Tabuc Suba sits right at the dike that holds the banks of the river Salog. It is not a good place to retire (for old people) nor is it a good place to grow up (unless you want your child to become an accomplished gymnast). And yet I can see children running around like they were in a normal street while I feebly balance myself so as not to fall over. And when the darkness of the night comes the danger is increased ten-fold. And that is exactly what happened days after. I was called to give the sacrament of anointing to an old woman who slipped and fell from the dike. She died after I left. Nobody made so much fuss about that fall, I had the feeling then that this is one natural occurrence.
The chapel is so small located in Sitio Matawhay beside the basketball court. I was told they raised funds during the fiesta so that they can at least repair the roof. As in all barangays it is difficult to gather people for religious activities and Tabuc Suba Proper exemplifies them all. Nevertheless we are happy to work with the few people we have.
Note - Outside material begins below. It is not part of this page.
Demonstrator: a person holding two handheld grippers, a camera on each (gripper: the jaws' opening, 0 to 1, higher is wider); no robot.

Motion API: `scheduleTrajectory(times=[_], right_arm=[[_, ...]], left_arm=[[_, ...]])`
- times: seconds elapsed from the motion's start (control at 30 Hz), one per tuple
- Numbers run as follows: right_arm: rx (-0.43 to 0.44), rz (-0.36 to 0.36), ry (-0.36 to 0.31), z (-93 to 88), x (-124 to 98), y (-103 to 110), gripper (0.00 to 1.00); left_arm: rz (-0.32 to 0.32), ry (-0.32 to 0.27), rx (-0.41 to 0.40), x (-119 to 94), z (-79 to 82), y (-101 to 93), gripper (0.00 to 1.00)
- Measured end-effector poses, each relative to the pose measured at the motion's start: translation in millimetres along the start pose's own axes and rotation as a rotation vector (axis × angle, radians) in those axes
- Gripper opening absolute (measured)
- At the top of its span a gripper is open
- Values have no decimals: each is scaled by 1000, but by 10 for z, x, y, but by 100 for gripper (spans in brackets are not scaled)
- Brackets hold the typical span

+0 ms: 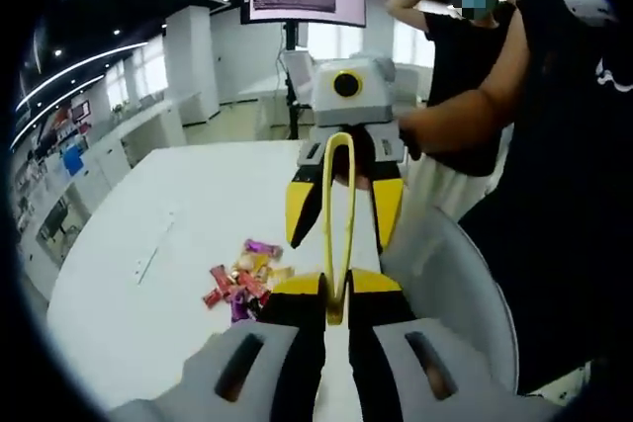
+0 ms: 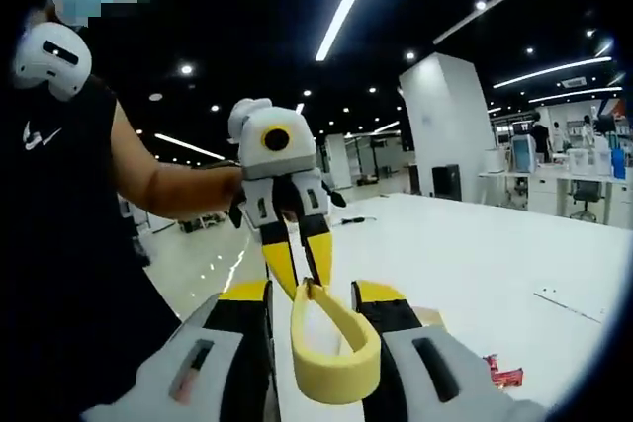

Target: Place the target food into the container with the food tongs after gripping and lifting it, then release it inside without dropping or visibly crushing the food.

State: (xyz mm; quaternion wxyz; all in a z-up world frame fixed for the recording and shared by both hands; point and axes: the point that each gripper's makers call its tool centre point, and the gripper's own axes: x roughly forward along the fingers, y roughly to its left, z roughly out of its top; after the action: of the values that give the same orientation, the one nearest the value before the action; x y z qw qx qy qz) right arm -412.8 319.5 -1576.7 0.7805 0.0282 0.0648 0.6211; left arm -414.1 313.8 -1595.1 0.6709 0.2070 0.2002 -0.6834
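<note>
While both grippers pinch, looped yellow tongs (image 1: pixel 339 214) bend.

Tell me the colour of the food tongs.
The looped plastic food tongs are yellow, clearest in the right gripper view, between the right gripper jaws.

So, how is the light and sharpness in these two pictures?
Left gripper view: the white table is bright and evenly lit, the snacks fairly sharp, and straight edges bend toward the rim. Right gripper view: dark ceiling with bright strip lights, and the tongs up close look soft.
</note>
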Motion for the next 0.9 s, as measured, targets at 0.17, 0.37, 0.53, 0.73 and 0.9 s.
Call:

Jaro is made up of a population divided to the extreme in terms of social and economic standing and it is difficult for us to put them together in one roof and much less to have them sit in one pew. When we say for example that the people of Tabuc Suba will gather, one should not be expecting people from Modern Homes, Remonville or Bankers Village to come to the chapel with those who live in the squatters’ area. We are not that cohesive and I think we have to learn to live with that reality for quite some time.
____________
We’re now in the Holy Week with Palm Sunday ushering what the church considers as its holiest days. I hope for our parishioners it would be so. This is not the time to go to Boracay and frolic on the beach while we commemorate the passion of Christ for our salvation. This is the time to reflect, a time for silence, a time for penance. We need to do so more than anything. We are thankful that we are given ample time to rest from the usual daily routine of work and office. But let us not use this to indulge ourselves to activities which cater to the whims and fancies of our senses. This long vacation is for the spirit, it is a time to reconnect with that which is truly essential in life.